Problem to solve: Every line below must be reproduced exactly. Copy them all.

== Dataset extract

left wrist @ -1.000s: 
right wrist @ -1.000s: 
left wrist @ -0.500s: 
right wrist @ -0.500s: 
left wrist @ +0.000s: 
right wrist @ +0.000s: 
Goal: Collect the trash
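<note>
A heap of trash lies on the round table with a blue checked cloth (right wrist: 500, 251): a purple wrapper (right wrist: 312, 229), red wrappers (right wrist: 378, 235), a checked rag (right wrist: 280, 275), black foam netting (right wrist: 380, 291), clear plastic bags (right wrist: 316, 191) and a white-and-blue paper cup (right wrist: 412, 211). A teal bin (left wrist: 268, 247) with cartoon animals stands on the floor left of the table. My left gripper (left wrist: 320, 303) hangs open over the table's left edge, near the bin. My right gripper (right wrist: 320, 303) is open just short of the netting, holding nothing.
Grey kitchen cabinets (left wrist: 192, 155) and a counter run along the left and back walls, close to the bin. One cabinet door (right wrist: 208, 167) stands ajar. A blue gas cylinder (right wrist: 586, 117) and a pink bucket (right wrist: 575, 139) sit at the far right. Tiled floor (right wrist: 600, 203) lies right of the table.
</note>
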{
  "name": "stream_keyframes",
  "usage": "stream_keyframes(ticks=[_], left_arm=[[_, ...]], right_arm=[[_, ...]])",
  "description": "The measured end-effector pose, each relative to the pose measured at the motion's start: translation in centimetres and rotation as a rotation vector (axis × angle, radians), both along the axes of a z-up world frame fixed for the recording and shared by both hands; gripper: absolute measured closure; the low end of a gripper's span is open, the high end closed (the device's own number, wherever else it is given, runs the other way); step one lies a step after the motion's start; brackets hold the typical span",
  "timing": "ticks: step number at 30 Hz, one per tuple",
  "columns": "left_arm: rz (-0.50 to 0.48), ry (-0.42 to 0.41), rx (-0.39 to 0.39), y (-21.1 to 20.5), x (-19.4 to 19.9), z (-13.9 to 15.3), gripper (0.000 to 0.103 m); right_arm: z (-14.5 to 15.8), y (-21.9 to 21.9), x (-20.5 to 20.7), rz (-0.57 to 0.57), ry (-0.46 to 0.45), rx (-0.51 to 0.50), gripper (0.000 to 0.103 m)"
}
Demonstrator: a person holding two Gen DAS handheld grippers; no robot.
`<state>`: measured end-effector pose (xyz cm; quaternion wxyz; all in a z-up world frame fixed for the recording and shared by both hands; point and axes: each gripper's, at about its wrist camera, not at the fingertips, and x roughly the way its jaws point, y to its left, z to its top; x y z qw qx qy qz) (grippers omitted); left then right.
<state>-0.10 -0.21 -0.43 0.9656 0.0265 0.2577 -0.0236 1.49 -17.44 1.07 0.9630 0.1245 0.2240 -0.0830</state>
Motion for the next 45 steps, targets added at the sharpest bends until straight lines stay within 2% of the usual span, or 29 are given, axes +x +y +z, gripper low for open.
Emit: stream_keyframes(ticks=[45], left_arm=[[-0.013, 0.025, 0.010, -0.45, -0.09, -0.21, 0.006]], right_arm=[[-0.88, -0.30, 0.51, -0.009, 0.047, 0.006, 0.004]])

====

Result of the exercise:
left wrist @ -1.000s: 
right wrist @ -1.000s: 
left wrist @ -0.500s: 
right wrist @ -0.500s: 
left wrist @ +0.000s: 
right wrist @ +0.000s: 
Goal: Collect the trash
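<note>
A heap of trash lies on the round table with a blue checked cloth (right wrist: 500, 251): a purple wrapper (right wrist: 312, 229), red wrappers (right wrist: 378, 235), a checked rag (right wrist: 280, 275), black foam netting (right wrist: 380, 291), clear plastic bags (right wrist: 316, 191) and a white-and-blue paper cup (right wrist: 412, 211). A teal bin (left wrist: 268, 247) with cartoon animals stands on the floor left of the table. My left gripper (left wrist: 320, 303) hangs open over the table's left edge, near the bin. My right gripper (right wrist: 320, 303) is open just short of the netting, holding nothing.
Grey kitchen cabinets (left wrist: 192, 155) and a counter run along the left and back walls, close to the bin. One cabinet door (right wrist: 208, 167) stands ajar. A blue gas cylinder (right wrist: 586, 117) and a pink bucket (right wrist: 575, 139) sit at the far right. Tiled floor (right wrist: 600, 203) lies right of the table.
</note>
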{
  "name": "stream_keyframes",
  "usage": "stream_keyframes(ticks=[_], left_arm=[[_, ...]], right_arm=[[_, ...]])",
  "description": "The measured end-effector pose, each relative to the pose measured at the motion's start: translation in centimetres and rotation as a rotation vector (axis × angle, radians), both along the axes of a z-up world frame fixed for the recording and shared by both hands; gripper: absolute measured closure; the low end of a gripper's span is open, the high end closed (the device's own number, wherever else it is given, runs the other way); step one lies a step after the motion's start; brackets hold the typical span",
  "timing": "ticks: step number at 30 Hz, one per tuple",
  "columns": "left_arm: rz (-0.50 to 0.48), ry (-0.42 to 0.41), rx (-0.39 to 0.39), y (-21.1 to 20.5), x (-19.4 to 19.9), z (-13.9 to 15.3), gripper (0.000 to 0.103 m); right_arm: z (-14.5 to 15.8), y (-21.9 to 21.9), x (-20.5 to 20.7), rz (-0.57 to 0.57), ry (-0.46 to 0.45), rx (-0.51 to 0.50), gripper (0.000 to 0.103 m)"
}
Demonstrator: a person holding two Gen DAS handheld grippers; no robot.
`<state>`: measured end-effector pose (xyz cm; quaternion wxyz; all in a z-up world frame fixed for the recording and shared by both hands; point and axes: each gripper's, at about its wrist camera, not at the fingertips, and x roughly the way its jaws point, y to its left, z to its top; x y z qw qx qy qz) (grippers omitted); left then right.
<state>-0.10 -0.21 -0.43 0.9656 0.0265 0.2577 -0.0236 1.49 -17.44 1.07 0.9630 0.1245 0.2240 -0.0830</state>
Motion for the next 45 steps, targets added at the sharpest bends until straight lines stay within 2% of the usual span, or 29 are given, axes +x +y +z, gripper low for open.
Emit: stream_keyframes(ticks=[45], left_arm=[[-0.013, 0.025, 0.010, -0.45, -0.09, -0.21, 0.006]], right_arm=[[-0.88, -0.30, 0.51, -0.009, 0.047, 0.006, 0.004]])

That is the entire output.